TASK:
Each line of the material below is to be written out exactly. Leave out any picture.

MATERIAL PROVIDED:

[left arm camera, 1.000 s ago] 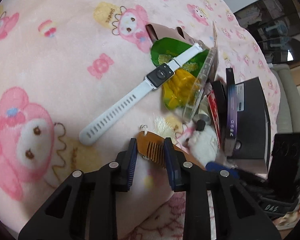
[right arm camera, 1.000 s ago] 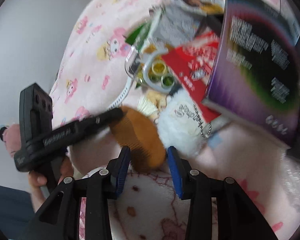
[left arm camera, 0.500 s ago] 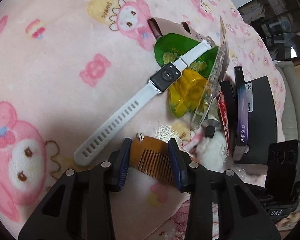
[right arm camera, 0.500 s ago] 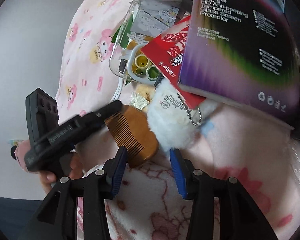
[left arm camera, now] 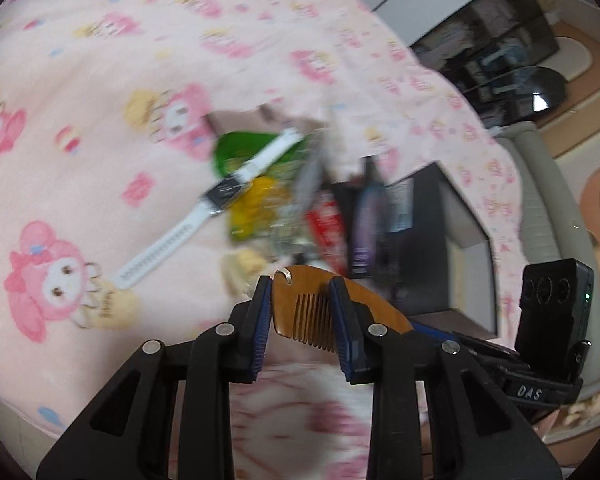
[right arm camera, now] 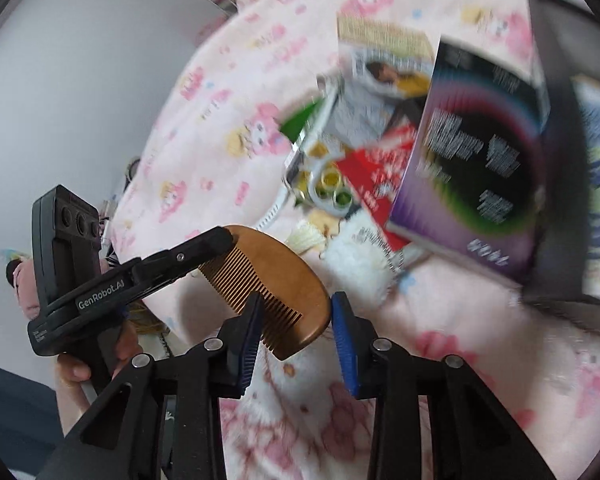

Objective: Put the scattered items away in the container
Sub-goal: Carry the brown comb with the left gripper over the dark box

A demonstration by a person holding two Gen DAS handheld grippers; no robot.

WRITTEN SOLUTION:
[left arm camera, 1.000 s ago] 
[right arm camera, 1.000 s ago] 
[left arm camera, 0.500 s ago] 
[right arm camera, 0.500 s ago] 
[left arm camera, now] 
[right arm camera, now] 

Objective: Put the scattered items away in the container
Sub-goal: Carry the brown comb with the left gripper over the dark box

A demonstration by a person holding two Gen DAS handheld grippers; no robot.

Nothing more remains to be added to this answer.